El hecho de que un fuerte pelotazo en la cabeza pueda dejarnos tontos (esto es, dañe de modo irreversible nuestro cerebro haciéndonos perder cualidades mentales) parece bastante razonable. Pero que ese golpetazo nos vuelva más listos, despertando en nosotros alguna habilidad genial escondida hasta la fecha, parece propio de una película cómica. Sin embargo, la historia de Sarrel es absolutamente cierta, y, además, no es la única. Sarrel sufre (o más bien disfruta) de savantismo adquirido. El savantismo, también llamado síndrome del sabio, es una patología cognoscitiva extraordinariamente infrecuente consistente en poseer una habilidad mental extraordinaria en algo sumamente específico. Los savantistas pueden, por ejemplo, poseer una capacidad fotográfica para recordar paisajes y dibujarlos después y, en las demás facetas de la inteligencia, demostrar resultados normalitos o incluso manifiestamente inferiores a la media. Y es que un porcentaje muy elevado de los savantistas son autistas o sufren otros desordenes mentales. 

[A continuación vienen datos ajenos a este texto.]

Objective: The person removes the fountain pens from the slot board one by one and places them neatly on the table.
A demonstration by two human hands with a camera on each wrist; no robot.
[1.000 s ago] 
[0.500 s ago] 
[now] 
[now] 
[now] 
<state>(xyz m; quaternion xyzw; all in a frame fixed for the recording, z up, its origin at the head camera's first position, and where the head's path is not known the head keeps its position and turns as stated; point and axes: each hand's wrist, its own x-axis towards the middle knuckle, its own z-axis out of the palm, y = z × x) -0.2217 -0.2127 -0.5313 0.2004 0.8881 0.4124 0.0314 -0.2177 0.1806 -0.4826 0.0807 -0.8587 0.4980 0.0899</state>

Un caso célebre de savantismo fue el de Kim Peek, cuya biografía inspiró el argumento de la película Rain Man, protagonizada por Dustin Hoffman. Peek se sabía de memoria los 12,000 libros que había leído, pero no sabia como abrochar su camisa y tenia grandes limitaciones para desenvolverse en sociedad.

Al contrario que Sarrel, Peek no había recibido de niño ningún pelozato en la cabeza. Simplemente nació así. Al parecer, debido a un problema de su desarrollo embrionario, el cerebro de Peek sufría algo que los médicos llaman agenesia del cuerpo calloso. Para adaptarse a dicha situación, sus neuronas habían desarrollado conexiones inusuales, lo cual explica su memoria propia de una computadora.

Eso mismo es lo que seguramente sucedió dentro de la cabeza de Carrel tras el impacto de la pelota de béisbol; sus neuronas se reorganizaron, haciendo que de pronto se convirtiera en el tipo con la mejor memoria del Planeta para recordar fechas.

Todos poseemos en realidad un cerebro absolutamente plástico. Nuestras conexiones neuronales pueden readaptarse ante estímulos externos. Nada esta pues completamente determinado dentro de nosotros: tal vez todos poseamos la llave secreta de despertar nuetras potencialidades sin necesidad de recibir un pelotazo.